Introduction
GlusterFS is an open-source distributed file system that allows you to build a highly available and scalable storage infrastructure. It enables the consolidation of many storage servers into a single, consistent namespace. GlusterFS’s ability to create numerous sorts of volumes to fit diverse use cases is one of its primary characteristics. In this post, we will look at how to create different types of volume in GlusterFS and provide instructions on setting up those different types of volume.
GlusterFS Volume Types
A volume is a logical collection of bricks in trusted pool of GlusterFS storage nodes, each of which represents an export directory on one of the pool’s servers. Defining the blocks that will make up a new volume in your storage environment is the first step in making a new volume. A new volume needs to be started before it can be mounted once it has been created. Below are the types of volume and how those volumes can be created. The prerequisite steps are as follows:
- Installation of GlusterFS storage nodes
- Creation of Trusted Pool of GlusterFS storage nodes
- Creation of Bricks on GlusterFS storage nodes or unused disks to create bricks on the GlusterFS storage nodes.

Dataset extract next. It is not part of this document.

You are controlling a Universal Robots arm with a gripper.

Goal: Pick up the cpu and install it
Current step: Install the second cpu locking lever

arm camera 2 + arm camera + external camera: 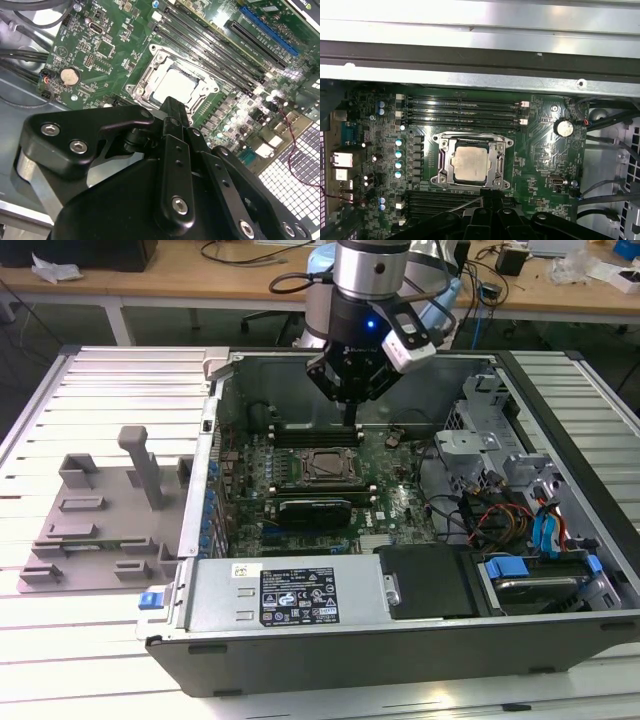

If you are not aware of the above steps, please refer to my blog article “GlusterFS Installation on Ubuntu 22.04“.
Distributed Volume
Files are dispersed over multiple servers in a distributed volume, which results in increased performance as well as capacity for storage. Each file is then cut into stripes, which are then distributed throughout the many servers. When using GlusterFS, spreading data across bricks in a distributed volume eliminates the need for replication. It has a larger capacity for storage, but there is no redundancy in the system. Please follow these procedures in order to generate a distributed volume:
$ sudo gluster volume create <volume_name> <node1>:<path to brick> <node2>:<path to brick>...
By default, GlusterFS create volume as distributed volume if no redundancy and replication count provided.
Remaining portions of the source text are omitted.